* [Aim of the exercise]:
Return every line in the entries below where the word "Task" shows up.

====================

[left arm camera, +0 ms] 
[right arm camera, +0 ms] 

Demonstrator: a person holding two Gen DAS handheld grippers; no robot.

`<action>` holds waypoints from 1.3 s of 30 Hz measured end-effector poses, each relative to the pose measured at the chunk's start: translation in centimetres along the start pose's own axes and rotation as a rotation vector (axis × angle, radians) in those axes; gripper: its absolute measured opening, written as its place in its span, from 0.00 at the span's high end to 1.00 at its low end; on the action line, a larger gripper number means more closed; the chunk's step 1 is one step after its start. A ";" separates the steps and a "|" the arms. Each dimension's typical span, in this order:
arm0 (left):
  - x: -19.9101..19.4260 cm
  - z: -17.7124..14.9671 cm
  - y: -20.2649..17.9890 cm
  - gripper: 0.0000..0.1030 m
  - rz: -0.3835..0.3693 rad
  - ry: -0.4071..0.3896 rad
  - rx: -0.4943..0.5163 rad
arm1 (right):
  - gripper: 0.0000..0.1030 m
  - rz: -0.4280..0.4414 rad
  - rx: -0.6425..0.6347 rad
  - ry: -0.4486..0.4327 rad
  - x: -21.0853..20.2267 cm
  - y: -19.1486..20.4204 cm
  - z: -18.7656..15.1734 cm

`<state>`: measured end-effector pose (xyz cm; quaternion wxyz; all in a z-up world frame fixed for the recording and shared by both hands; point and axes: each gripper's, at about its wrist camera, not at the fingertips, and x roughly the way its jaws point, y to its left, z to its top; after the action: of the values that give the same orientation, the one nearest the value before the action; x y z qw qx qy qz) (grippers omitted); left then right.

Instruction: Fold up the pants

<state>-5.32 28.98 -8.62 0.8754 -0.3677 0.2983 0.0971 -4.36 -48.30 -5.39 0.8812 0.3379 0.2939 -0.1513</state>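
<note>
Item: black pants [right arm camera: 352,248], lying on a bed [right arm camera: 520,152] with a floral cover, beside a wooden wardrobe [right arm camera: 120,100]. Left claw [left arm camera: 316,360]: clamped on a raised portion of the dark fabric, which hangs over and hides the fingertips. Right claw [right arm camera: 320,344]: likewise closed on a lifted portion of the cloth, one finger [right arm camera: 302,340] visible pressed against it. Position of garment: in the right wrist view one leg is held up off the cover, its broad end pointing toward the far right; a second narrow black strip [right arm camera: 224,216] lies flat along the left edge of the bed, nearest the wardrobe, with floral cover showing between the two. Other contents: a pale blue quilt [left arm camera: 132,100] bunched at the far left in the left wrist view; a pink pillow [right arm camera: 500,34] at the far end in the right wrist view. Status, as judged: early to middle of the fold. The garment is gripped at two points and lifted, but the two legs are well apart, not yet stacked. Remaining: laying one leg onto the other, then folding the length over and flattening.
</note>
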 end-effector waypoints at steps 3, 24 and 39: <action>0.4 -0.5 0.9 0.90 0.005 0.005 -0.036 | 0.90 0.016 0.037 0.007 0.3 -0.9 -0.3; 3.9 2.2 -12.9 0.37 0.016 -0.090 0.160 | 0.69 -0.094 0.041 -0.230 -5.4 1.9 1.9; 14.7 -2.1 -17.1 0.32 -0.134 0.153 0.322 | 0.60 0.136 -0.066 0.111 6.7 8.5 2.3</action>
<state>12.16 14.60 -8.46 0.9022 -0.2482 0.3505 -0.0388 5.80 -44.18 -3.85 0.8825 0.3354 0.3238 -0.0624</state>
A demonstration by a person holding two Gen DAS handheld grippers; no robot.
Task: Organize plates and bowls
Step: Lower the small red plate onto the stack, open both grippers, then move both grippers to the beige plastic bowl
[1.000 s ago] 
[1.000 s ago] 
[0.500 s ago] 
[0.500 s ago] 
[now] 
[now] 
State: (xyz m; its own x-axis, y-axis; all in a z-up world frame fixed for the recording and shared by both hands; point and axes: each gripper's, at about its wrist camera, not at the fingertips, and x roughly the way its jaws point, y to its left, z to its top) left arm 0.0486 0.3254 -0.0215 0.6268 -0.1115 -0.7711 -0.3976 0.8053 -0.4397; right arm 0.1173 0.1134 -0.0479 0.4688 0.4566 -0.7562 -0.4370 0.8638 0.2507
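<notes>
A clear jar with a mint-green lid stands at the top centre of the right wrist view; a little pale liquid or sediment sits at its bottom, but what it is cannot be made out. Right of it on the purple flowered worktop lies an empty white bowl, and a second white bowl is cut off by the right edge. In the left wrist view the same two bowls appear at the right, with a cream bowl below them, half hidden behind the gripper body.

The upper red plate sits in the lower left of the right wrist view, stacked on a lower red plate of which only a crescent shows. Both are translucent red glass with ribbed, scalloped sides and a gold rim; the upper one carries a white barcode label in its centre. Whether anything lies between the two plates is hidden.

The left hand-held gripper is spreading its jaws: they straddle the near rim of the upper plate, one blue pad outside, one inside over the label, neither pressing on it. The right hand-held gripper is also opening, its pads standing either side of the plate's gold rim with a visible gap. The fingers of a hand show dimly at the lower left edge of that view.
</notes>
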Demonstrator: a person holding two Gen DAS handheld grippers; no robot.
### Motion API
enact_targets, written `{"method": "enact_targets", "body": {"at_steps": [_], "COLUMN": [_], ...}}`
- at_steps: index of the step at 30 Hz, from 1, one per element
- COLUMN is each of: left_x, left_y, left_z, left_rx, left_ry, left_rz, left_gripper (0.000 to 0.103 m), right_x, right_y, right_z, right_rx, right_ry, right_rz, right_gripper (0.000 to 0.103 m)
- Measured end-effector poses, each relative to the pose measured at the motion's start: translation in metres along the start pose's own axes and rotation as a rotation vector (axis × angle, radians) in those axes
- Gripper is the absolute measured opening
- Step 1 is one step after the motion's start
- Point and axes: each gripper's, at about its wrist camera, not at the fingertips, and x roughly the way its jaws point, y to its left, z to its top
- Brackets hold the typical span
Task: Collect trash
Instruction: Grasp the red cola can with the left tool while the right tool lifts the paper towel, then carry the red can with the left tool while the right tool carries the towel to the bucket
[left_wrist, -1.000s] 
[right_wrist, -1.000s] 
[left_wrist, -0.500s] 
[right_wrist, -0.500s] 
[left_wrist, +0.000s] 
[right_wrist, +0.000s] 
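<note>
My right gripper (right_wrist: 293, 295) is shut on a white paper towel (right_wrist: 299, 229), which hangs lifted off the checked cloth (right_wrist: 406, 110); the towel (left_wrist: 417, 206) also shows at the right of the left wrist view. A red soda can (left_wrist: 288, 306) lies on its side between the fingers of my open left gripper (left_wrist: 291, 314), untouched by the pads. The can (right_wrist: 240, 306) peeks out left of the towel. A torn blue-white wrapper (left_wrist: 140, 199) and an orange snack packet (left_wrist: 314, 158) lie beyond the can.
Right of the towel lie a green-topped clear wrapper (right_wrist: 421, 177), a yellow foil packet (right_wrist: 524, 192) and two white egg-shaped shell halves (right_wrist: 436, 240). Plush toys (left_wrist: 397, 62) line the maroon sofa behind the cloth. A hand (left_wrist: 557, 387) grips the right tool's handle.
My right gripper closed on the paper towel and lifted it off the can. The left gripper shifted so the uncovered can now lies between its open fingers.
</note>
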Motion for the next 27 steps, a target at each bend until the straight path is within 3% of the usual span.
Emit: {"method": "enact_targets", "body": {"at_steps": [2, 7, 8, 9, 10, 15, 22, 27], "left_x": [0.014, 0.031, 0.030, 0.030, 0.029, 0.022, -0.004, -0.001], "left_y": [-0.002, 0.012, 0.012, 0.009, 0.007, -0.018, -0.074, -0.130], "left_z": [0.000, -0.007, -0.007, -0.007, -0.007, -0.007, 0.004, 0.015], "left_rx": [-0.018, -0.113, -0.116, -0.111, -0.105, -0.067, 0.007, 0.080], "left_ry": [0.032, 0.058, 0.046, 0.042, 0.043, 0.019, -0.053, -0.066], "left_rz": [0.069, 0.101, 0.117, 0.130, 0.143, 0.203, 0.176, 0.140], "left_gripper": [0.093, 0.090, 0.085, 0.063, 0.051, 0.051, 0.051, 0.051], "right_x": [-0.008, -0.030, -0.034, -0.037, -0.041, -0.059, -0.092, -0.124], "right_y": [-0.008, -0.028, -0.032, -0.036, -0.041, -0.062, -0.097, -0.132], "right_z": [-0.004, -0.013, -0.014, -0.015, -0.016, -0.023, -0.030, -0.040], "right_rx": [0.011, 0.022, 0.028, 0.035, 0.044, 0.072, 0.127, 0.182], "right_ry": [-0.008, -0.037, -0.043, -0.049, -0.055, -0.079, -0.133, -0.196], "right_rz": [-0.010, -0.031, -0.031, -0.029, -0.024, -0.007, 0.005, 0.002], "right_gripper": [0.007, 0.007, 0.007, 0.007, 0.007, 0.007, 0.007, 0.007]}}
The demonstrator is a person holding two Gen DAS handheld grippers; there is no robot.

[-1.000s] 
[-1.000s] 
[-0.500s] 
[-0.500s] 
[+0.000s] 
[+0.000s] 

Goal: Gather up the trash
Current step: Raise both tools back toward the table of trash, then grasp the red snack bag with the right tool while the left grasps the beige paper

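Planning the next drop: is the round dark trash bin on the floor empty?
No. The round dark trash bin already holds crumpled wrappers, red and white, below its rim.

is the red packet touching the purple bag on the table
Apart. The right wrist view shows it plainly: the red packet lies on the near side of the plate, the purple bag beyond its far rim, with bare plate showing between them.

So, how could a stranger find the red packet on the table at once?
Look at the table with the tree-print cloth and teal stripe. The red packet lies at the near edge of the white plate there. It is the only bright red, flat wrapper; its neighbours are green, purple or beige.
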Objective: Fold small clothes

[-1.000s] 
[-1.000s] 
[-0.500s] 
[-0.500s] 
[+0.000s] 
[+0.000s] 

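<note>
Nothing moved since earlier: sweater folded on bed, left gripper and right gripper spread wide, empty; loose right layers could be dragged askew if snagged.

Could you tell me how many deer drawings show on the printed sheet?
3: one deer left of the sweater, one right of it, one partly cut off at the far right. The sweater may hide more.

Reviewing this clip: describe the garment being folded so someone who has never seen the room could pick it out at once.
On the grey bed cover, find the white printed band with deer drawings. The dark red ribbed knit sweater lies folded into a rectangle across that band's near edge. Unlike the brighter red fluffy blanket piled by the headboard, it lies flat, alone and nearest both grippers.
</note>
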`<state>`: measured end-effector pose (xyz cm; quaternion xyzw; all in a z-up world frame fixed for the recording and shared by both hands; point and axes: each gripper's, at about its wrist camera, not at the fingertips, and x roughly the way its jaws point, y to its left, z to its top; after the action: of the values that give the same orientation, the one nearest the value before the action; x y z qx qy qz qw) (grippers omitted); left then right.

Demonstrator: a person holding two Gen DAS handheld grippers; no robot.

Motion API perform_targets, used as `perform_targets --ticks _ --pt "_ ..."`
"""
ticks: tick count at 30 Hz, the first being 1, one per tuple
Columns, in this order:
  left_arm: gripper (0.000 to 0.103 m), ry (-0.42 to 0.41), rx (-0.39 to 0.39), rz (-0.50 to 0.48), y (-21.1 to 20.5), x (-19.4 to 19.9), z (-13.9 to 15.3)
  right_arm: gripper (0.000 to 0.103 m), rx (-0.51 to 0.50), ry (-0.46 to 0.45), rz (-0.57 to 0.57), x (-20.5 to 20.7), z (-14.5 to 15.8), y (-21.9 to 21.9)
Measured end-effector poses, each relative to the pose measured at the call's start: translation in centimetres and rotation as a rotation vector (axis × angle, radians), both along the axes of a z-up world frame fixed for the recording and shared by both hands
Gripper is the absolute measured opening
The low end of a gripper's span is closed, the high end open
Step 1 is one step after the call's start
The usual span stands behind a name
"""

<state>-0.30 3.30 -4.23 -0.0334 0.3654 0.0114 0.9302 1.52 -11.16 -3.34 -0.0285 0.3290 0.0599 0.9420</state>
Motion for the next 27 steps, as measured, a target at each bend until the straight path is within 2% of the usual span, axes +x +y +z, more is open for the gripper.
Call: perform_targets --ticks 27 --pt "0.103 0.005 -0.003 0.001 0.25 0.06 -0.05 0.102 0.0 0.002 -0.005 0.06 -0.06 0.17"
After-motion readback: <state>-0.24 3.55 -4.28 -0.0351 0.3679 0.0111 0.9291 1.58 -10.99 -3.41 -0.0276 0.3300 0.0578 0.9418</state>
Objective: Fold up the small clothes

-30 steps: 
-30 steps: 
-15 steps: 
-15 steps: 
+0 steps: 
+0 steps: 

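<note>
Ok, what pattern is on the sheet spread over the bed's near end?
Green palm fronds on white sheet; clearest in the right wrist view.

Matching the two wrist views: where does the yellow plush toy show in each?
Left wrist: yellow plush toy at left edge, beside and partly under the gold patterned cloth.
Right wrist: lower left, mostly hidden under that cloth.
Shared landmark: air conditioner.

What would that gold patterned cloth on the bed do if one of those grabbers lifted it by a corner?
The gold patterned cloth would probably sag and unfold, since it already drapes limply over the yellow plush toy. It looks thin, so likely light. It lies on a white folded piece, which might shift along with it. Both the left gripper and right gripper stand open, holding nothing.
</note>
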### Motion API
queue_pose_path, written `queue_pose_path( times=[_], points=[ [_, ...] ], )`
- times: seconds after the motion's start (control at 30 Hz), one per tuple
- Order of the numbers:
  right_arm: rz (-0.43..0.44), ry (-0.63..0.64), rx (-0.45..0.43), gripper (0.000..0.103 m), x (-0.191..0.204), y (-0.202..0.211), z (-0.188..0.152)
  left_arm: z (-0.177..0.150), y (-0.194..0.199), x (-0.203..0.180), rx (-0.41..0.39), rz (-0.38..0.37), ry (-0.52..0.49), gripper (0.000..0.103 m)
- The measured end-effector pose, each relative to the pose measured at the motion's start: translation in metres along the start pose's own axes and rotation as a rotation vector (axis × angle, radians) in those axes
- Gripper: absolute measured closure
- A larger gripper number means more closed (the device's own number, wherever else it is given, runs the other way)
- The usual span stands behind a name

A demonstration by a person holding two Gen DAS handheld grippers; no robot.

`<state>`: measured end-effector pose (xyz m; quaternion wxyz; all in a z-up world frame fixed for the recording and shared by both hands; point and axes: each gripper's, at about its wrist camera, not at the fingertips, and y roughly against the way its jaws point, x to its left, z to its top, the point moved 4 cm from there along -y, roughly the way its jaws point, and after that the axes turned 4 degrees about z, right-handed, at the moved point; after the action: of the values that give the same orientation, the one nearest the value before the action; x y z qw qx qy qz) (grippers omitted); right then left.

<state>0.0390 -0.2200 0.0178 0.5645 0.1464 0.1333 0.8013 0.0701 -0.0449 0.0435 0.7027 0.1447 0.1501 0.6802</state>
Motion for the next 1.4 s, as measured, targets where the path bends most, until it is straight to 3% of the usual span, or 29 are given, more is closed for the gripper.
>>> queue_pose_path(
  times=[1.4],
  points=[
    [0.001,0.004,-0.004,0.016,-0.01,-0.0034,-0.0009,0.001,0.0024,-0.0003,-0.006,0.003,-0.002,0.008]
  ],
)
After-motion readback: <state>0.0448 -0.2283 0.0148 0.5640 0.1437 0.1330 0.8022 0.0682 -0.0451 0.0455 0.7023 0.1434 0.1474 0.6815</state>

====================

* [Answer below]:
Task: Organize plates and bowls
Task: Collect trash

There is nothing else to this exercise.